Could you retype every line below exactly, omitting the images?
-.-.-
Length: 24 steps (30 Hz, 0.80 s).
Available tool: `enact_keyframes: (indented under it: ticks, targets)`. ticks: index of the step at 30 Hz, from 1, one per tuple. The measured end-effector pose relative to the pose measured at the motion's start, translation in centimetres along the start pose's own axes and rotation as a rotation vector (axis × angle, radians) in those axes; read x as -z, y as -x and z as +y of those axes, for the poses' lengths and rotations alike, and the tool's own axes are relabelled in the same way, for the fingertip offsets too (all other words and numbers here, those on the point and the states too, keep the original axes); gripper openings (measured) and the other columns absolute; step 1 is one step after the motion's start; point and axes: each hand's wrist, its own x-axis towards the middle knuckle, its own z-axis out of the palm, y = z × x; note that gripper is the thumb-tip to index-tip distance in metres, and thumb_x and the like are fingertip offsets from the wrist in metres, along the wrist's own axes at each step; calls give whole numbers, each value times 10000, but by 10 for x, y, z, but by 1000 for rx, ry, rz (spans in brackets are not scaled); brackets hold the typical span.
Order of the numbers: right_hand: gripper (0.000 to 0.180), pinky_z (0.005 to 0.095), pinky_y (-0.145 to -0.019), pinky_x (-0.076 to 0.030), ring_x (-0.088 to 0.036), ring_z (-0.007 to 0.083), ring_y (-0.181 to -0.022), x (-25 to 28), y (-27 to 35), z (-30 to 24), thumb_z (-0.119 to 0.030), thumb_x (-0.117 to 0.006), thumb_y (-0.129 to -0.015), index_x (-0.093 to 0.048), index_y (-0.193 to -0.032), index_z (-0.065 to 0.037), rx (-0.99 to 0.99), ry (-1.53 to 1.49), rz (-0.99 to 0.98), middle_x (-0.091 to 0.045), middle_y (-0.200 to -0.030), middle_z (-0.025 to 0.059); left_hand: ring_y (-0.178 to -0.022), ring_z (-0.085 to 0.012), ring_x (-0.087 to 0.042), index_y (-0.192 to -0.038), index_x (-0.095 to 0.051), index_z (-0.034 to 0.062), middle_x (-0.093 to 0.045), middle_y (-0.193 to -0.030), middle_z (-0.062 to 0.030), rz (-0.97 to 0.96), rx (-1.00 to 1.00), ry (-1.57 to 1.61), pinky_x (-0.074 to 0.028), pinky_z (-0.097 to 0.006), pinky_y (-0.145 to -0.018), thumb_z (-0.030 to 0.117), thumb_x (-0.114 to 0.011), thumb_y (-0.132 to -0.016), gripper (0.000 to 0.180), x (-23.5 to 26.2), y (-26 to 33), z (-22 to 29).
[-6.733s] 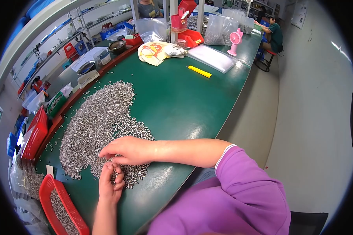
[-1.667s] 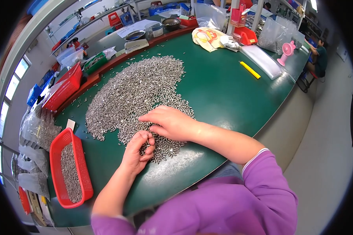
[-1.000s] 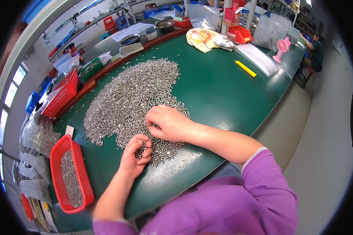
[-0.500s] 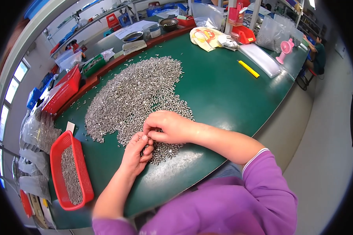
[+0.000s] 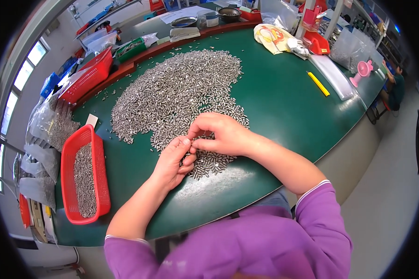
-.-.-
RESPONSE TO THE TASK —
Length: 24 steps (30 Hz, 0.80 s).
Available tool: `enact_keyframes: (indented under it: ticks, targets)`. ticks: index of the step at 30 Hz, from 1, one per tuple. The measured end-effector pose relative to the pose measured at the motion's start, translation in centimetres along the start pose's own axes and rotation as a rotation vector (axis × angle, radians) in those axes; read x as -z, y as -x and z as +y of those axes, for the poses' lengths and rotations alike, and the tool's own axes are relabelled in the same way, for the fingertip offsets too (all other words and numbers here, those on the point and the states too, keep the original axes); gripper openings (measured) and the other columns absolute; step 1 is one step after the motion's start; point and axes: each hand's wrist, its own x-axis towards the middle knuckle, its own z-axis out of the palm, y = z × x; note that gripper is the thumb-tip to index-tip distance in metres, and thumb_x and the like are fingertip offsets from the wrist in metres, along the wrist's own axes at each step; calls give whole numbers, each value times 10000, but by 10 for x, y, z, but by 1000 for rx, ry, rz (spans in brackets are not scaled); brackets hold the typical span.
Order of the numbers: right_hand: gripper (0.000 to 0.180), pinky_z (0.005 to 0.095), pinky_y (-0.145 to -0.019), pinky_x (-0.076 to 0.030), ring_x (-0.088 to 0.036), ring_z (-0.007 to 0.083), ring_y (-0.181 to -0.022), x (-25 to 28), y (-27 to 35), z (-30 to 24), thumb_z (-0.119 to 0.030), thumb_x (-0.117 to 0.006), thumb_y (-0.129 to -0.015), index_x (-0.093 to 0.048), index_y (-0.193 to -0.032), index_z (-0.065 to 0.037), rx (-0.99 to 0.99), ry (-1.53 to 1.49), rz (-0.99 to 0.98), middle_x (-0.091 to 0.045), middle_y (-0.200 to -0.030), middle_z (-0.025 to 0.059); left_hand: ring_y (-0.178 to -0.022), ring_z (-0.085 to 0.012), ring_x (-0.087 to 0.042), index_y (-0.192 to -0.038), index_x (-0.095 to 0.051), index_z (-0.034 to 0.062), middle_x (-0.093 to 0.045), middle_y (-0.193 to -0.030), middle_z (-0.062 to 0.030), rz (-0.97 to 0.96), rx (-1.00 to 1.00), ry (-1.57 to 1.61), pinky_x (-0.074 to 0.028), pinky_z (-0.097 to 0.006), pinky_y (-0.145 to -0.018), thumb_z (-0.030 to 0.117), thumb_x (-0.114 to 0.011), thumb_y (-0.132 to -0.016), gripper (0.000 to 0.180), x (-23.5 to 26.2), y (-26 to 33), z (-22 to 29).
[-6.733s] 
[-1.667s] 
[-1.000s] 
[-0.500s] 
[+0.000s] 

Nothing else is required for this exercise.